• WORK TASK:
Would you return, word for word, the lines of the data below from the line with "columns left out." through the line with "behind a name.", and no others?

• COLLECTED DATA:

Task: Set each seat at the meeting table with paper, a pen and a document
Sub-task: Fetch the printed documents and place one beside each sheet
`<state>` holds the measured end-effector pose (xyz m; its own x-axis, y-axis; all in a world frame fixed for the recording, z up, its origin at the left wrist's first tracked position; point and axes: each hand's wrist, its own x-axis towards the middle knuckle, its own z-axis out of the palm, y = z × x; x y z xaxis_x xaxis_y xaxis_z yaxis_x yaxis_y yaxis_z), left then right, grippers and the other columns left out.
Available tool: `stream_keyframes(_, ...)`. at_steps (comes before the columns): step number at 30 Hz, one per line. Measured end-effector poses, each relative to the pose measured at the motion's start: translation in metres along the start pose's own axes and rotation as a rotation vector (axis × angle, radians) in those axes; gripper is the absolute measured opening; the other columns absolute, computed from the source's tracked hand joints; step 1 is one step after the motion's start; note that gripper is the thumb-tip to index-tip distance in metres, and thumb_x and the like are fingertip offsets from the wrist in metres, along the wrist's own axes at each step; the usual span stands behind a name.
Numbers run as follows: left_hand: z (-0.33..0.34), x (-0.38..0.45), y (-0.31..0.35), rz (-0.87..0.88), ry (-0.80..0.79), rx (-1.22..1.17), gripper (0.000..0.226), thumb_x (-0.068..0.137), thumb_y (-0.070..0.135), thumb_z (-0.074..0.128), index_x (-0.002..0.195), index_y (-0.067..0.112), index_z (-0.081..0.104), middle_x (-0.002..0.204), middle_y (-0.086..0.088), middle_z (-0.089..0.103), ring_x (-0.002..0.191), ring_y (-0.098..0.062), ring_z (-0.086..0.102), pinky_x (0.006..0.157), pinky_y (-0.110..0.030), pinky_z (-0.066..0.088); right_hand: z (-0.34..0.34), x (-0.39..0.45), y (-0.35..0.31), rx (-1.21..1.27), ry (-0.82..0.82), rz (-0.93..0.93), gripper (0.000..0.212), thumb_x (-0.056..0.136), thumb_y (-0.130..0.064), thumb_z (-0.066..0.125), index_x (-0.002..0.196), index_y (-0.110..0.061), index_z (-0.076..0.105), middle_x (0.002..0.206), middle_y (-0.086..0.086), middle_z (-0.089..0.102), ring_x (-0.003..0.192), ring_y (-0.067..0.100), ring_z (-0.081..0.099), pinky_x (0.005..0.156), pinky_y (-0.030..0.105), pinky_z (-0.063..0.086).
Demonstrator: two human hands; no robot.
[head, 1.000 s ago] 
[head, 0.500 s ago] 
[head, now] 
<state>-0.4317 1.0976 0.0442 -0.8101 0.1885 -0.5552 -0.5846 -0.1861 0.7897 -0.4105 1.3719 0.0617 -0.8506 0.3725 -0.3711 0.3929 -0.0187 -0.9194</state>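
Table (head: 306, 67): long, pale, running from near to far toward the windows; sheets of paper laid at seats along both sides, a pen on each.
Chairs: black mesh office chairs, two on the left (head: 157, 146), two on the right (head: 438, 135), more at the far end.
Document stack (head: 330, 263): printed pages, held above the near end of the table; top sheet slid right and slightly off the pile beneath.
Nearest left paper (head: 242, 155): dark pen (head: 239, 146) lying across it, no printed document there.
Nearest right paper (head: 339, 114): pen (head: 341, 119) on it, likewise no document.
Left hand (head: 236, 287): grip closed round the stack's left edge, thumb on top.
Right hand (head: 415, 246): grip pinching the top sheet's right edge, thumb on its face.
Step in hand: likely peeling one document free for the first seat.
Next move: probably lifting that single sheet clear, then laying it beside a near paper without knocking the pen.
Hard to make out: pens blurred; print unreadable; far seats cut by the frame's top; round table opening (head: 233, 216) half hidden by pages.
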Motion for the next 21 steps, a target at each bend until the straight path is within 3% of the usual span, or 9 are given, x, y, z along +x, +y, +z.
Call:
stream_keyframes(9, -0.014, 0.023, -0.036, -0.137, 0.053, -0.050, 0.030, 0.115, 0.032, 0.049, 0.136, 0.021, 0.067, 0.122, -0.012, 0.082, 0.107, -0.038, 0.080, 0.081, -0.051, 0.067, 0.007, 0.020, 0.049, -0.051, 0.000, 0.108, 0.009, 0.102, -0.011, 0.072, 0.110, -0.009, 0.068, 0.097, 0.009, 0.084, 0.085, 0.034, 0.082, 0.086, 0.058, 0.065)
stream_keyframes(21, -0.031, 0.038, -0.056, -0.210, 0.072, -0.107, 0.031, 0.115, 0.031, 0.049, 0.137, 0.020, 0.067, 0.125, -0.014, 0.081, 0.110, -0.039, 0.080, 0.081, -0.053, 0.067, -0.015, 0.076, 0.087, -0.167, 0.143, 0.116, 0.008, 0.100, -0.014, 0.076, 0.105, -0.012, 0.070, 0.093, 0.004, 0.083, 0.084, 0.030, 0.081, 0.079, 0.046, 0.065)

• SOLVED EXERCISE:
`<state>` holds the measured end-effector pose (xyz m; its own x-axis, y-axis; all in a world frame fixed for the recording, z up, its origin at the left wrist's first tracked position; point and axes: each hand's wrist, its own x-axis towards the middle knuckle, its own z-axis out of the palm, y = z × x; x y z xaxis_x xaxis_y xaxis_z yaxis_x yaxis_y yaxis_z), left then right, grippers and the other columns left out.
Available tool: `stream_keyframes(_, ...)`. at_steps (comes before the columns): step number at 30 Hz, one per line. Measured end-effector poses, each relative to the pose measured at the motion's start: translation in metres along the start pose's own axes and rotation as a rotation vector (axis × angle, radians) in those axes; gripper is the absolute measured opening; the other columns absolute, computed from the source's tracked hand joints; step 1 is one step after the motion's start; note that gripper is the thumb-tip to index-tip distance in metres, and thumb_x and the like are fingertip offsets from the wrist in metres, along the wrist's own axes at each step; the usual span stands behind a name.

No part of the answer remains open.